> Exercise directions:
Supply the number of lines in the listing below in which the word "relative" occurs, and nothing else.

> Data excerpts:
==========

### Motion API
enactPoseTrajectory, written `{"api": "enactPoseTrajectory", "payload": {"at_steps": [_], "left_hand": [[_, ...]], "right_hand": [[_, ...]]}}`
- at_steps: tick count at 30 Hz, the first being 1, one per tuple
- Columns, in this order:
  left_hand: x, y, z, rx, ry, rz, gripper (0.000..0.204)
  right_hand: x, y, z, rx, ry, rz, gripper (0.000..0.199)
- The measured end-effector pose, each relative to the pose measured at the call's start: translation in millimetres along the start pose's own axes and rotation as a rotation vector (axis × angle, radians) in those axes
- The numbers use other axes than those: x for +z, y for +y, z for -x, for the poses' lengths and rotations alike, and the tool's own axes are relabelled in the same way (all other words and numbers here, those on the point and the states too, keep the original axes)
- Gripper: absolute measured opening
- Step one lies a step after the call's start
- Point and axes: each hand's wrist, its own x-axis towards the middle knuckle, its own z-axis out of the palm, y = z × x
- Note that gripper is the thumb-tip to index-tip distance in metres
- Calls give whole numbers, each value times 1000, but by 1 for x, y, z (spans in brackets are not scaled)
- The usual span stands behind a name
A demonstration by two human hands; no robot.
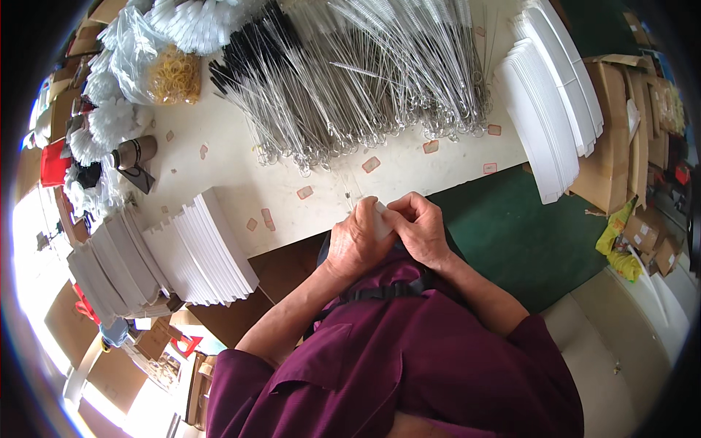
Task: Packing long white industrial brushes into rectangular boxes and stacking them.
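Note:
Close to the table's front edge, my left hand (359, 239) is closed around a small white piece (382, 226), perhaps folded card; most of it is hidden by my fingers. My right hand (423, 232) meets it from the other side, thumb and fingers pinched together at its upper end. What exactly the right fingertips grip is too small to make out. Beyond my hands lies a wide heap of wire-handled brushes (350, 95) with looped ends toward me, some with black bristles and others with pale ones.
Flat white cartons are stacked at the left (197, 252) and at the right (540, 117). Bundled clear plastic sleeves (201, 25), a bag of yellow rubber bands (174, 75) and a flask (136, 152) occupy the far left. Small red-edged labels (371, 164) dot the tabletop (226, 179).

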Motion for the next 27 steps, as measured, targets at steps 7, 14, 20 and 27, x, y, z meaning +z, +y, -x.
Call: {"api": "enactPoseTrajectory", "payload": {"at_steps": [7, 14, 20, 27], "left_hand": [[-5, -7, 7, -67, -158, 19, 63], [-2, -10, 10, -48, -109, 44, 64], [0, -10, 11, -23, -77, 28, 64], [-1, -9, 9, 42, 31, 49, 61]], "right_hand": [[-7, -8, -5, 128, -12, -69, 15], [-11, -7, -7, 226, -39, -131, 18], [-3, 0, -4, -73, 81, 81, 21], [1, 3, 4, -184, 55, 181, 24]]}}
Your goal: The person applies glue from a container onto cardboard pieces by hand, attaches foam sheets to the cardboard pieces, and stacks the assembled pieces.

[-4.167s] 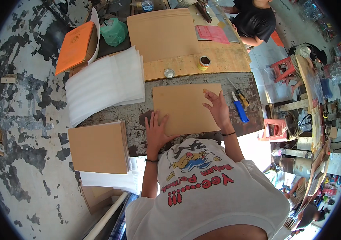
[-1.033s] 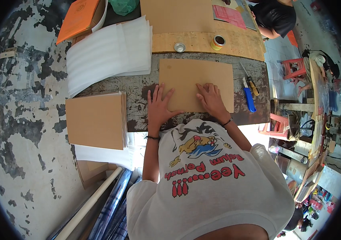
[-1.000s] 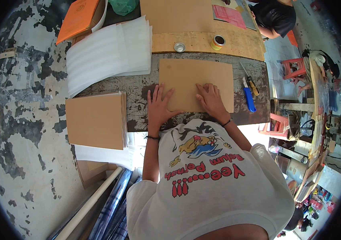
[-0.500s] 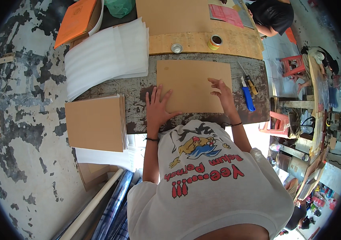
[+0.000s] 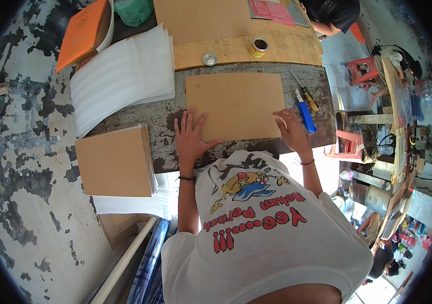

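In front of me a brown cardboard sheet (image 5: 236,104) lies flat on the worn dark table (image 5: 140,114). My left hand (image 5: 190,139) rests with fingers spread across its left edge, the thumb along the near corner. At the opposite side, my right hand (image 5: 293,131) has its fingers bent together on the sheet's right edge; the underside of that grip is hidden. Just right of this hand lie a blue-handled cutter knife (image 5: 306,117) and a thin tool with a yellow-and-black handle (image 5: 309,99).
Beyond the sheet, a wooden board (image 5: 226,48) carries an open can (image 5: 258,48) and a round lid (image 5: 209,60). White foam sheets (image 5: 119,73) and a cardboard stack (image 5: 112,164) are at left, with long rolls (image 5: 124,263) below. A person in black (image 5: 330,15) is far right.
My right hand has come down from above the sheet onto its right edge, its fingers drawing together. My left hand stays flat on the left edge. The whole view has shifted slightly.
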The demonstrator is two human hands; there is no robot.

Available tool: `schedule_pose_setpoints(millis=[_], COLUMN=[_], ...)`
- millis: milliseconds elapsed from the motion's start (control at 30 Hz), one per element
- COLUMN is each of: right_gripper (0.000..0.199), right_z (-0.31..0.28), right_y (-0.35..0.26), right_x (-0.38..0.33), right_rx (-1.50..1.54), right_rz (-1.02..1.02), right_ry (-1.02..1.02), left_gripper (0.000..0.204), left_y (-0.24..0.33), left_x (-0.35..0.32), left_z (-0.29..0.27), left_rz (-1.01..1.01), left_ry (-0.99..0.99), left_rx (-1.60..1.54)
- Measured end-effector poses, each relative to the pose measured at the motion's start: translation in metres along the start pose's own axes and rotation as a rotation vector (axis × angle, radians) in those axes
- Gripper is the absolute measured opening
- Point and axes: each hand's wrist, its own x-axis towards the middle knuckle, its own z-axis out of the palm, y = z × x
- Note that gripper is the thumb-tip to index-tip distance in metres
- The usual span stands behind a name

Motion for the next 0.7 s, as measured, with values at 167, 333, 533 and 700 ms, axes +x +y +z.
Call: schedule_pose_setpoints(millis=[167, 333, 533, 700], right_gripper=[0.047, 0.052, 0.050, 0.050], right_z=[0.004, 0.008, 0.015, 0.017], right_y=[0.004, -0.006, -0.002, -0.001], right_x=[-0.042, -0.043, -0.039, -0.039], right_rx=[-0.489, -0.711, -0.862, -0.919], right_rz=[-0.051, -0.117, -0.185, -0.210], right_ry=[-0.012, -0.072, -0.123, -0.145], left_gripper=[0.097, 0.096, 0.097, 0.098], left_y=[0.001, 0.002, 0.003, 0.003], left_x=[0.003, 0.004, 0.004, 0.003], left_z=[-0.001, 0.000, 0.000, -0.001], left_rz=[0.006, 0.011, 0.012, 0.011], left_ry=[-0.016, 0.009, -0.018, -0.028], left_rx=[0.003, 0.008, 0.006, 0.025])
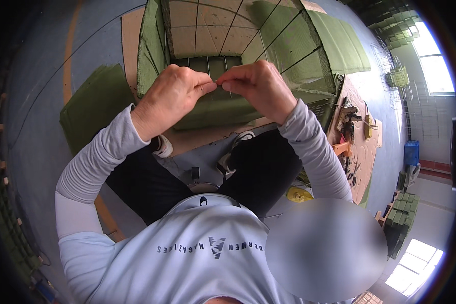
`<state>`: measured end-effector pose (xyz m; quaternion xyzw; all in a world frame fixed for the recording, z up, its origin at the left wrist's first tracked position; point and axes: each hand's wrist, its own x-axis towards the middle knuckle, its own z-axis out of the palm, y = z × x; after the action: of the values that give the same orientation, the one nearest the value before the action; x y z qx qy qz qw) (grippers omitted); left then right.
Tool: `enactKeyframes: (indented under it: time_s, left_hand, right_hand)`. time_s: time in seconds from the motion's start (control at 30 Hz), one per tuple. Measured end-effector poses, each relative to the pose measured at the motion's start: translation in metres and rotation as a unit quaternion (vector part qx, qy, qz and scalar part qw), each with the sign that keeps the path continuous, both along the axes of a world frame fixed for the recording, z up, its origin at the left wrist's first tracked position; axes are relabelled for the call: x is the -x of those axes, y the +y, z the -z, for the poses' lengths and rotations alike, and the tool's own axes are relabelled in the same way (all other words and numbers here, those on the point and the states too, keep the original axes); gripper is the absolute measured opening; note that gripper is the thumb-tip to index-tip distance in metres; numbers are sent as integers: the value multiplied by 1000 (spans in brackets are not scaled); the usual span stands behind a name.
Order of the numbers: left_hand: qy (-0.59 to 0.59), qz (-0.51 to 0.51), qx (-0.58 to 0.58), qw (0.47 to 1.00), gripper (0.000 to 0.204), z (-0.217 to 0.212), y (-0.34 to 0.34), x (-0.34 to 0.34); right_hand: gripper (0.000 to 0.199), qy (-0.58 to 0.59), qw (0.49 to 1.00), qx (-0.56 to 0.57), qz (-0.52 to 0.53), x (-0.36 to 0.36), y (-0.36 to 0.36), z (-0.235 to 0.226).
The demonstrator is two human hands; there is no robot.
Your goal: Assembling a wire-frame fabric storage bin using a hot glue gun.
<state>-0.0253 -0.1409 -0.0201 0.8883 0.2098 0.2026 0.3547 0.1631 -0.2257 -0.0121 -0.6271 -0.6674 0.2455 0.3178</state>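
Note:
In front of me stands a box-shaped wire frame (234, 26) with green fabric panels (282, 50) on its sides. Over its near edge, my left hand (173, 91) and my right hand (262, 87) meet, thumbs and forefingers pinched and almost touching. Something small and dark shows between the fingertips, too small to name. Thin wires run behind the fingers into the box. A green panel (205, 116) covers the near side below my hands.
Green sheet material (96, 101) lies on the floor at left. To the right, a board (372, 147) bears scissors (353, 175), a yellow tape measure (368, 126) and an orange-handled tool (342, 148). Another yellow object (299, 194) lies by my right leg. Farther right are a blue crate (411, 152) and stacked green blocks (403, 213).

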Motion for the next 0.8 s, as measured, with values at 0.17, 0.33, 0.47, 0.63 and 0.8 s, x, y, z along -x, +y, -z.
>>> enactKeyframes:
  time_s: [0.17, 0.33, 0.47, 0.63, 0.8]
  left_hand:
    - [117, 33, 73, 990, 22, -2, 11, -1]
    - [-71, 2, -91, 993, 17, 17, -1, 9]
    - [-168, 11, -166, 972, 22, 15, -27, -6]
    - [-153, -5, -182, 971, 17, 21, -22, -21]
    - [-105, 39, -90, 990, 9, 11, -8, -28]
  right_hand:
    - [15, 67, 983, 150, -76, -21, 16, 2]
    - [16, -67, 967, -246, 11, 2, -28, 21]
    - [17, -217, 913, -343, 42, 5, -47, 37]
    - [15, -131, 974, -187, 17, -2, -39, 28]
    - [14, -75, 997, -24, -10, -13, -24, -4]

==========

> Written answer:
3